Sforzando are a Celtic music band from Australia, that combine elements of punk, Western European folk music and sea shanties to create "a soundscape for the ocean". They describe themselves as a "pirate orchestra" with Irish and Balkan influences in their sound. They issued two studio albums, We Sail Away (1997) and Hideous Sea Creatures (2002) and various other recordings including SF-EP and Midnight at the Lighthouse (live).

History 

Sforzando formed in 1995 in Melbourne by Quincy Hall on lead vocals, Dave O'Reilly on lead guitar, his sister, Karen O'Reilly, on bass guitar and Ross on drums. The group's name, sforzando, is used in musical notation to indicate that the following note should be played loudly (see dynamics). They chose this to match their loud, frenetic punk rock style.
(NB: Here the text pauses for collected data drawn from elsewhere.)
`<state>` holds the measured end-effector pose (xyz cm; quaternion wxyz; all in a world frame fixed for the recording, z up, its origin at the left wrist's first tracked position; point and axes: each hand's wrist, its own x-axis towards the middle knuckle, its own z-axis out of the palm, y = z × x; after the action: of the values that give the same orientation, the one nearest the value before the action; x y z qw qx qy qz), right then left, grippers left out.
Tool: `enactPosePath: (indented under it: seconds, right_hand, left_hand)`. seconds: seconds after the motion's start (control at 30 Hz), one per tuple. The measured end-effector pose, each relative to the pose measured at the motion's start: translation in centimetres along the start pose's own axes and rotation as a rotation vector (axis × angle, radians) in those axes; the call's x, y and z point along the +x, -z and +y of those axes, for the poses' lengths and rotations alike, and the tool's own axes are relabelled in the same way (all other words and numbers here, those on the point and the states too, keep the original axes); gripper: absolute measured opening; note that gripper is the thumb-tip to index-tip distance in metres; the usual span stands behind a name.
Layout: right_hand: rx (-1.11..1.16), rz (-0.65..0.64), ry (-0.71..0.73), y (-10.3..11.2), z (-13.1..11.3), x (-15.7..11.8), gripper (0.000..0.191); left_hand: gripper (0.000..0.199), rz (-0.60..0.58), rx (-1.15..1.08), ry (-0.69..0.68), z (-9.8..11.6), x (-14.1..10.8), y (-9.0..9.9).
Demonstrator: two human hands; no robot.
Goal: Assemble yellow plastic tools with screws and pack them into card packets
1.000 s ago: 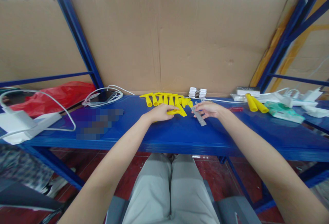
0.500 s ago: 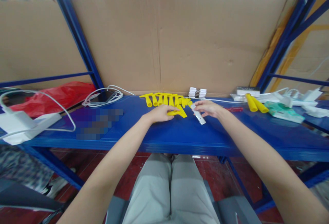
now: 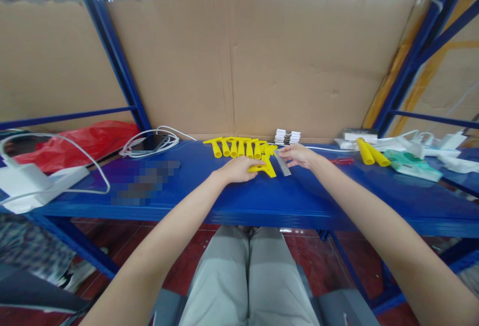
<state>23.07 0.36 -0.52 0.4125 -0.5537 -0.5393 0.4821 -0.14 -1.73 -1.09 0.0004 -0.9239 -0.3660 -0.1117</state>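
**Left hand (image 3: 239,169) and right hand (image 3: 298,156) each grip a part, side by side**

The left fingers are closed on the stem of a bright yellow, plastic-looking T-shaped piece (image 3: 270,168), whose slanted head sticks out to the right, clear of the fingertips. The right thumb and fingers pinch a flat grey metal strip (image 3: 283,164) near its far end; its near end points down toward the blue tabletop (image 3: 258,203). The strip lies just right of the yellow head, and whether their far ends touch cannot be told.

The work looks partway along: both parts are in hand and close together, yet no strip can be seen seated in the held piece, so that pairing appears undone.

Just beyond the left hand, a row of similar yellow T-shaped pieces (image 3: 234,149) lies with stems toward the person; whether any carries a strip is too small to tell. Beyond the right hand is a small white-and-dark stack (image 3: 282,137). Well to the right are a red object (image 3: 342,161) and two yellow tubes (image 3: 365,152).
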Motion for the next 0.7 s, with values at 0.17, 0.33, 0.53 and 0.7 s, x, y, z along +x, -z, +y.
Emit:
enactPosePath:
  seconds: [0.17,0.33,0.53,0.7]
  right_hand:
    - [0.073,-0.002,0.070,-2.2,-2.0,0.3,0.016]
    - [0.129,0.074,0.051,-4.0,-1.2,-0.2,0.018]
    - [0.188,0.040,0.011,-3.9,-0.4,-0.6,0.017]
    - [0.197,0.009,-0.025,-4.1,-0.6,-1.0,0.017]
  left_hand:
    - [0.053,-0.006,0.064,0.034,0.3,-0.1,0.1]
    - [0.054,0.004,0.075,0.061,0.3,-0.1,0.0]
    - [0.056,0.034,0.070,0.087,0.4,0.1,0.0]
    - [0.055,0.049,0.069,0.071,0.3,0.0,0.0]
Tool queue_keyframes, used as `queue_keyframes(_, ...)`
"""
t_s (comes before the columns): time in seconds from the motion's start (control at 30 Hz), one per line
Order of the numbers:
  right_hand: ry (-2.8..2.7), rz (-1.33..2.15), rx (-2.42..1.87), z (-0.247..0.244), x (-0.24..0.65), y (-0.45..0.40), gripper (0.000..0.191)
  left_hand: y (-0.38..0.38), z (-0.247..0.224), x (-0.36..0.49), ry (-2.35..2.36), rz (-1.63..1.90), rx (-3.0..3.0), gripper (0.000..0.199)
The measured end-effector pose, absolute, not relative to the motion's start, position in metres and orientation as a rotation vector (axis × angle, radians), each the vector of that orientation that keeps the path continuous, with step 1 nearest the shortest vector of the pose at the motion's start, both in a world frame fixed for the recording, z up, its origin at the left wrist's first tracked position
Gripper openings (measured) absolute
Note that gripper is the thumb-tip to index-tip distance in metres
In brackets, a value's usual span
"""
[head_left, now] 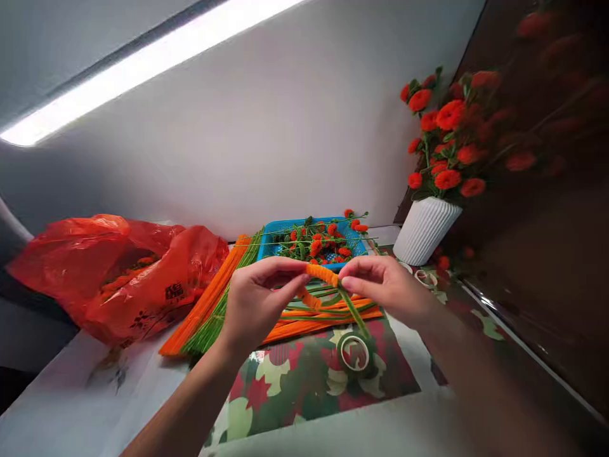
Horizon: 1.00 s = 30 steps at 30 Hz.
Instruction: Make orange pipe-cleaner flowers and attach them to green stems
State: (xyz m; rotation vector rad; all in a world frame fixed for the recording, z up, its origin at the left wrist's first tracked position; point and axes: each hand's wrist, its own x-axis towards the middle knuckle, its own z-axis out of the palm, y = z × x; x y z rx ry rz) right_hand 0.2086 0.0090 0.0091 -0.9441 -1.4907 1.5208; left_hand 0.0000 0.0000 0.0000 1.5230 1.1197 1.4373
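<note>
An orange coiled fuzzy strip is stretched between my two hands, above the patterned mat. My left hand pinches its left end between thumb and fingertips. At its right end, where a green fuzzy stem joins it, my right hand pinches with thumb and forefinger. The stem slants down to the right from my right fingertips. Part of the coiled strip curls down below, beside my left thumb. A roll of green tape lies on the mat under the stem.
Bundles of orange stems and green stems lie behind my hands. Further back, a blue basket holds red flowers. A red plastic bag sits at the left. A white ribbed vase with red flowers stands at the right, by a dark glossy panel.
</note>
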Motion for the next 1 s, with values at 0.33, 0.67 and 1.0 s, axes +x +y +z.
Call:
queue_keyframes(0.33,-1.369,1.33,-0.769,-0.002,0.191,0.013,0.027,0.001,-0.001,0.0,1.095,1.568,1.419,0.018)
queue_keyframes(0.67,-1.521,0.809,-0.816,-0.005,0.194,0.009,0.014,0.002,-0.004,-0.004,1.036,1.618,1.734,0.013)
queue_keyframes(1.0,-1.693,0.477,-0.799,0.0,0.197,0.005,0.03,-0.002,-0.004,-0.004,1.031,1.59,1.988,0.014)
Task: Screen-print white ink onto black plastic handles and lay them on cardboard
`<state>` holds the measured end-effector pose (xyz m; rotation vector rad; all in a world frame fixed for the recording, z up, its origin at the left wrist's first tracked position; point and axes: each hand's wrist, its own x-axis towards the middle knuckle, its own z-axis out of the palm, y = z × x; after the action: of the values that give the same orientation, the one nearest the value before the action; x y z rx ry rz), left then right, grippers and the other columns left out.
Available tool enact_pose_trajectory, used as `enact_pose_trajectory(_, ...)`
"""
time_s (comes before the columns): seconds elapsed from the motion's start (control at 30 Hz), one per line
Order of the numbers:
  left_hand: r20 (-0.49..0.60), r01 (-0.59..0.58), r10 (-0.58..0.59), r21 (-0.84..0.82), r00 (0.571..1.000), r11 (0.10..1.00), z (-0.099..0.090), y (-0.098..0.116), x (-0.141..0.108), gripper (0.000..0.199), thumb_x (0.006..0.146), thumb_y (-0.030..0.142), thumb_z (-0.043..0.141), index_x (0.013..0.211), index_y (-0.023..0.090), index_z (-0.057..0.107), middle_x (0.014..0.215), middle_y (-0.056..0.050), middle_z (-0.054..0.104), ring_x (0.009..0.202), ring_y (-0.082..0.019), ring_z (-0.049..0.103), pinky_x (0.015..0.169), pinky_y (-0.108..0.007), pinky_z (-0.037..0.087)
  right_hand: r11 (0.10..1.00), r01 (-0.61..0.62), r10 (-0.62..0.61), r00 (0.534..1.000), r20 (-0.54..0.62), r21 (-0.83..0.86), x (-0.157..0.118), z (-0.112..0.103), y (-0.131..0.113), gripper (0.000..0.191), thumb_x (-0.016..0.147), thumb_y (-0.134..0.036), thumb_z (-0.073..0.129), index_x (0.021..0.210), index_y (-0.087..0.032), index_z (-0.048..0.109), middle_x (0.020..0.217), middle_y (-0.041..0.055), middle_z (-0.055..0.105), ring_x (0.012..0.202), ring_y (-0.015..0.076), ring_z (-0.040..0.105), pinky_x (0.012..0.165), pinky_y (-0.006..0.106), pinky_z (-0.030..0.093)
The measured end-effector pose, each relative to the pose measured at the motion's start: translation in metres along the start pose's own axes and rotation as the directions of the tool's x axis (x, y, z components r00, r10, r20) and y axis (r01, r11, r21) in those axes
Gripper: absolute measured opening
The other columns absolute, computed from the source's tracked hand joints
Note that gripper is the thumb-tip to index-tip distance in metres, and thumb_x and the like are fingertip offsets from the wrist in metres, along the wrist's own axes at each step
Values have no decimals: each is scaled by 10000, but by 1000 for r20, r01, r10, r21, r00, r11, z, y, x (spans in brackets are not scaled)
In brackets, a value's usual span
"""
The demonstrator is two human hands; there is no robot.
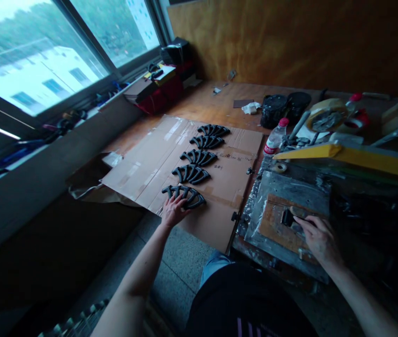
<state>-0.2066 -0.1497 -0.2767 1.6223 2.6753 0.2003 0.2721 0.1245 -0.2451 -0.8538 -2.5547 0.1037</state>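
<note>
My left hand (175, 211) rests with spread fingers on the near side of the closest black slatted, fan-shaped piece (194, 198). Several similar black pieces (199, 157) lie in a row behind it, on a flattened cardboard sheet (150, 161). In my right hand (320, 238) is a small brush-like tool (286, 217) with a broad black head and a thin handle; its exact kind is unclear. The fingers close around that handle. Below the head lies a stained brown board (272, 223), on top of a grey plate (292, 187).
A red-capped bottle (275, 138), black tubs (273, 111) and tape rolls (327, 114) stand behind the plate. A yellow-edged bar (307, 152) juts in from the right. Black clips (234, 216) sit on the cardboard's right edge. Windows (44, 56) line the left.
</note>
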Motion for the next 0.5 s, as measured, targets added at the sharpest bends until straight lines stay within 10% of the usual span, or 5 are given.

In 1999 they performed at the Lighthouse Cafe, during the Port Fairy Folk Festival, which was recorded for their live album, Midnight at the Lighthouse, with the line-up of Hall, Scott Jansen, Stuart Mathieson, Dave O'Reilly, Karen O'Reilly, Raju Sharma and Paul Tierney.

By 2002's album, Hideous Sea Creatures, they were a six-piece and self-described as a "pirate orchestra who blend ferocious punk, Western European folk melodies and classic sea shanties to create a soundscape for the ocean." Sylvia Gauci of Vibewire caught their gig in August 2002 at The Tote in Collingwood; she felt they "played a wide selection of both more traditional, folk-inspired tunes along with the fast punk and vivacious violin playing. But on top of the musical fun, lead singer Quincy used some time to voice his opinion on the highly questionable state of our government and foreign affairs – a very commendable use of time talking to the audience."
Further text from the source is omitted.